Three steps towards a more constructive conflict

In a recent session, a coaching client – let’s call him Mike – wanted to talk about conflict.

‘There’s a guy in another department who I need to work with more closely but we just seem to instantly get on one another’s nerves. It’s getting in the way of our work and I need to find a better way of getting past it.’

‘How do you currently get past it?’

‘Well, sometimes I try to appease him for a quiet life but that’s not really helping: we need to be able to talk about these issues, learn from each other and resolve them. Other times, I have to admit that I just get cross and we end up exchanging some pretty harsh and unhelpful words, although we’ve managed to avoid shouting at each other so far.’
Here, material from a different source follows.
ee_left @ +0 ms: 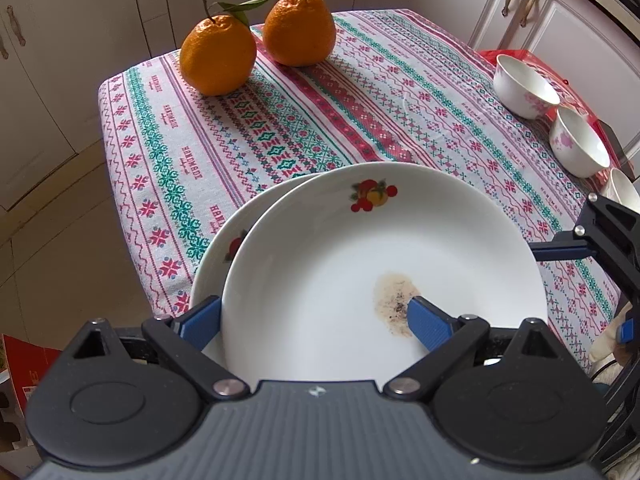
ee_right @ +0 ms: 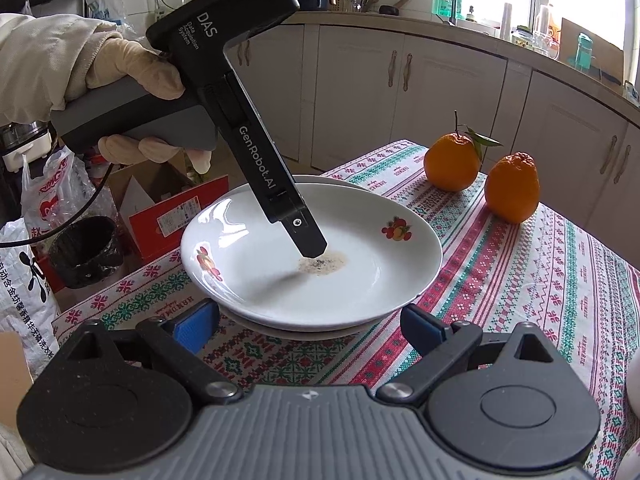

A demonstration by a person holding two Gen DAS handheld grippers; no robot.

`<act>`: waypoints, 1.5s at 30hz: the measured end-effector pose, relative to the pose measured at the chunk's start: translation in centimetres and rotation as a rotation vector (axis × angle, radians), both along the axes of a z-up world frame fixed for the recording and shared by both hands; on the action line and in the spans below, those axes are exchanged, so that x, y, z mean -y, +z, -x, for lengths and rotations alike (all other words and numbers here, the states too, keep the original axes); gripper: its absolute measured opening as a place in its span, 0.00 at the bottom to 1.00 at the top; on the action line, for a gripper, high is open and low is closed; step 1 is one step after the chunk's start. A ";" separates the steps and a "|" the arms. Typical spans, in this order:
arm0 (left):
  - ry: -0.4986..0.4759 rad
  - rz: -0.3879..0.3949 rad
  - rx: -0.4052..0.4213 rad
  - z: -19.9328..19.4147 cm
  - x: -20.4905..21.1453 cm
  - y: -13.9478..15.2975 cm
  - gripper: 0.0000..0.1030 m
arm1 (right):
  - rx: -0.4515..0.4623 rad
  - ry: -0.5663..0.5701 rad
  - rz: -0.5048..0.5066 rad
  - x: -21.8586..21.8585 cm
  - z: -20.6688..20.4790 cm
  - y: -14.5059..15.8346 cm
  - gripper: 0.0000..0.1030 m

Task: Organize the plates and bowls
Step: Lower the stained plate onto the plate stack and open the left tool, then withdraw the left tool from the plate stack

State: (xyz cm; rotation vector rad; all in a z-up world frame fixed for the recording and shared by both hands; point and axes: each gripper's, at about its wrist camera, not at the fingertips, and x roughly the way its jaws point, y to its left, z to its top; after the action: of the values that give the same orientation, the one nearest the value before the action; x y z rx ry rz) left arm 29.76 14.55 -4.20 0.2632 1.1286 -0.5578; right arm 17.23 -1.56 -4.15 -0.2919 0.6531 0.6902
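Two white plates with fruit prints lie stacked on the patterned tablecloth (ee_left: 360, 92). The top plate (ee_left: 360, 264) (ee_right: 360, 264) has a brown stain (ee_left: 394, 300) in its well. The lower plate (ee_left: 224, 248) peeks out to the left. My left gripper (ee_left: 316, 322) (ee_right: 310, 248) points steeply down and is open. One of its fingertips rests at the stain and the other stands outside the top plate's rim. My right gripper (ee_right: 310, 326) is open just in front of the stack's near rim. Three white bowls (ee_left: 524, 84) with pink flowers stand in a row at the right.
Two oranges (ee_left: 218, 54) (ee_right: 452, 162) sit at the table's far end. The bowls rest on a red plastic sheet (ee_left: 560, 76). Kitchen cabinets (ee_right: 400, 92) surround the table. A cardboard box (ee_right: 160, 200) and a black bin (ee_right: 86, 248) stand on the floor beside it.
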 end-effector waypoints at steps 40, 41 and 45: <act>0.062 0.128 0.544 14.3 7.3 3.6 0.98 | 0.095 -0.292 0.051 10.4 5.8 4.6 1.00; 0.061 0.138 0.551 14.8 8.0 3.5 0.98 | 0.099 -0.314 0.049 11.3 6.2 4.7 1.00; 0.032 0.190 0.556 17.1 11.2 2.8 0.98 | 0.112 -0.415 0.045 15.4 7.8 5.0 1.00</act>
State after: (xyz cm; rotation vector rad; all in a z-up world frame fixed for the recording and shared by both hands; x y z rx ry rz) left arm 12.70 3.33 -1.41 0.2161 0.5367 -0.5168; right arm 9.41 -17.01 0.87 -0.2251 0.5982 0.2604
Mike has fallen into two of the three A traps as described by author and anthropologist, William Ury, in his book POSSIBLE: How We Survive (and Thrive) in an Age of Conflict. They are:

1 Avoid:

We’ve all been here – do anything you can to avoid a conflict conversation. Does it work? No, the issue rarely disappears and often grows worse over time.

2 Attack:

What happens when we enter a conversation spoiling for a fight? The other person retaliates. Attack produces a counter-attack.

3 Accommodate:

As opposed to attacking, here we throw up our hands in surrender and give in, we appease the other party.

None of these three approaches has a lasting impact. They may temporarily and superficially seem to resolve a conflict but they don’t transform it. Ury suggests that we aim to transform a conflict into a constructive negotiation by following these three steps.

1 Go to the balcony

This is a metaphor to encourage us to pause by seeking out some mental and physical space so that we can gain some perspective and calm ourselves. Imagine you’re in an airless conference room with a lot of important people all getting rather hot under the collar about the subject under discussion. You get up, walk over to the door and step out onto a balcony looking out over the sea. You stretch, breathe, catch the fragrance of the ocean. Your shoulders drop as does your heart rate. Your mind clears. Now you can ask yourself ‘what do I really want from this conversation?’.

Your balcony might be going to make yourself a coffee or taking the dog out for fifteen minutes of chasing a ball in the garden. It might be going to the gym or phoning a friend. It might be saying ‘let’s pick up this conversation again in the morning.’ Going to the balcony provides a pause.

2 Build a bridge

There are two sides in this conflict and you may feel that there is a gaping chasm opening up between you. Listening to truly understand their point of view is key here – not listening to reply. In stage 1, you asked yourself ‘what do I really want?’ – now you need to ask the other party what really matters to them here. As you begin to understand that and you put yourself in their shoes, you can work towards a solution that works for both of you. You build a bridge across that chasm – Ury refers to it as a golden bridge as it offers elements which work for both of you and draws you together, rather than pulling one party across to the other’s side.

3 Recognize the third side

In a difficult situation, we can become intently focused on the two sides – this is a battle, one of us wins, one of us loses. There is often a larger whole to be considered: in Mike’s case, it’s not just about him and this colleague from another department, it’s about their team, their organisation and ultimately, their customers and their stakeholders.

Who is the third side in your context? What’s the best outcome for that community? Acknowledging the third side and exploring their requirements is key to transforming the conflict.

You’ll notice that in the three steps, we start off with the first person context, then move to the second person and then round it off by considering the third person. Mike and I went on to work through the ‘Go to the balcony’ stage together, then he scheduled some time to listen to his colleague, respectfully and curiously, without interruption so that he had a better understanding of how to build the bridge. Having reached this stage, they were able to talk constructively and creatively about options which would work for the third side – starting with how their teams could collaborate effectively.

Today’s pebble for you to ponder: do you fall into any of the A traps when it comes to conflict?

Michelle

PS No post next Friday: I’ll be back here on 7 June.